Despite a rise in various English spots, outbreak in locked-down Leicester has decreased by 18 per cent.
The figures from Public Health England also revealed that Kirklees in Yorkshire saw rates jump from 26.2 to 29.9, Blackburn with Darwen has increased from 20.8 to 24.2.
Leicester, which was forced to go into a local lockdown last month is still the worst-hit part of England, with an outbreak three times bigger than the second most affected place.
The city did, however, see its infection rate drop from 141.3 to 116.
The current national infection rate is 6.4 per 100,000 people and 33 local authorities are currently pushing that average.
Leicester, Rochdale Bradford are the worst-hit areas but 53 authorities have seen their infection rate stay the same.
Significant hikes in case rates were also observed in Gateshead, Hampshire, Coventry, Gloucestershire, as well as the three London boroughs of Hackney, Lambeth, Newham.

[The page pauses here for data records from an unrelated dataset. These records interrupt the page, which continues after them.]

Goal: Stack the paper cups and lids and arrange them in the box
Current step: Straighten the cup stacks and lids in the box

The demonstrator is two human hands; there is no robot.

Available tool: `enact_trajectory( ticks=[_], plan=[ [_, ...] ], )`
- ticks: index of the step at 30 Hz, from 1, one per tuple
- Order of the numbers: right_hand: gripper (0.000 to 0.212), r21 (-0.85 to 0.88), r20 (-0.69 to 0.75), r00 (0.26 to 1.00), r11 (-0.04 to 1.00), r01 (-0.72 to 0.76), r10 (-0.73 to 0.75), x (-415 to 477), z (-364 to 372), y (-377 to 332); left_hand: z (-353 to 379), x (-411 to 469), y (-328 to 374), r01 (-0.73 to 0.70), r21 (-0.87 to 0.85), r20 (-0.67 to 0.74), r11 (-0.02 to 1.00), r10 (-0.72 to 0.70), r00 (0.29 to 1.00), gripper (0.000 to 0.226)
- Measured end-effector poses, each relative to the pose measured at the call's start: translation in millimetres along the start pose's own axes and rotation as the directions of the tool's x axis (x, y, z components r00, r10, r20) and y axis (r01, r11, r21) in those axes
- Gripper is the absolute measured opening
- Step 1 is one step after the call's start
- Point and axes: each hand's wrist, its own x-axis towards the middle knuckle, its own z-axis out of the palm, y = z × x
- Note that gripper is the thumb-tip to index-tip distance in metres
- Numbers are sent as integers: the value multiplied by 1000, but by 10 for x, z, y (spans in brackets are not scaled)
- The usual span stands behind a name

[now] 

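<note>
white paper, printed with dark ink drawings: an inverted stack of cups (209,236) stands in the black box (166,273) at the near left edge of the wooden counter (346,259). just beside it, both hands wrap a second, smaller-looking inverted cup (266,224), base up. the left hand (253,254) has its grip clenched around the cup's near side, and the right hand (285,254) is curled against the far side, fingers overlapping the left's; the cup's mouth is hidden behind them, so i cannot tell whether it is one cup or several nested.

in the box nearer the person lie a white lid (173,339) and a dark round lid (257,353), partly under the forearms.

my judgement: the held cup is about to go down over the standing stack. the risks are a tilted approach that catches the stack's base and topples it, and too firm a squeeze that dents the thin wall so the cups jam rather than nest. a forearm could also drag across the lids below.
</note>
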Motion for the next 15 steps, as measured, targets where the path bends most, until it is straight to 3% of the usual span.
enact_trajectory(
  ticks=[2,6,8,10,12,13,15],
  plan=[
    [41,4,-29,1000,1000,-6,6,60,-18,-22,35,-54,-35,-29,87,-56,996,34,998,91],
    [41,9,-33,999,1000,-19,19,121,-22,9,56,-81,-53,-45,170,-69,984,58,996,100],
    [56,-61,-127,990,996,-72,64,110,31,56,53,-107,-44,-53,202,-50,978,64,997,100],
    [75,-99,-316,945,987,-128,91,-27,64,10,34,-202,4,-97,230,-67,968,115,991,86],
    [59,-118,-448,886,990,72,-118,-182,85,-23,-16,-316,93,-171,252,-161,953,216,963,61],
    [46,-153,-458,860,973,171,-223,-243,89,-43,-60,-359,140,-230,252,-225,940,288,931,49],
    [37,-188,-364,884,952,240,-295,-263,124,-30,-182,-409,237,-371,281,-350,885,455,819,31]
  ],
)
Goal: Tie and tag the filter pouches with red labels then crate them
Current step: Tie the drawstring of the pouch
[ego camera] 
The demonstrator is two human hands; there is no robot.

But just because these areas saw the biggest increase in case rates does not necessarily mean the cases in the regions are spiralling out of control — it could be down to more testing taking place.
It can sometimes be difficult to work out why the infection rate is rising in some places than others.
Separate new figures from the Office for National Statistics showed one in 3,900 people were infected with Covid-19 at any point between June 22 and July 5.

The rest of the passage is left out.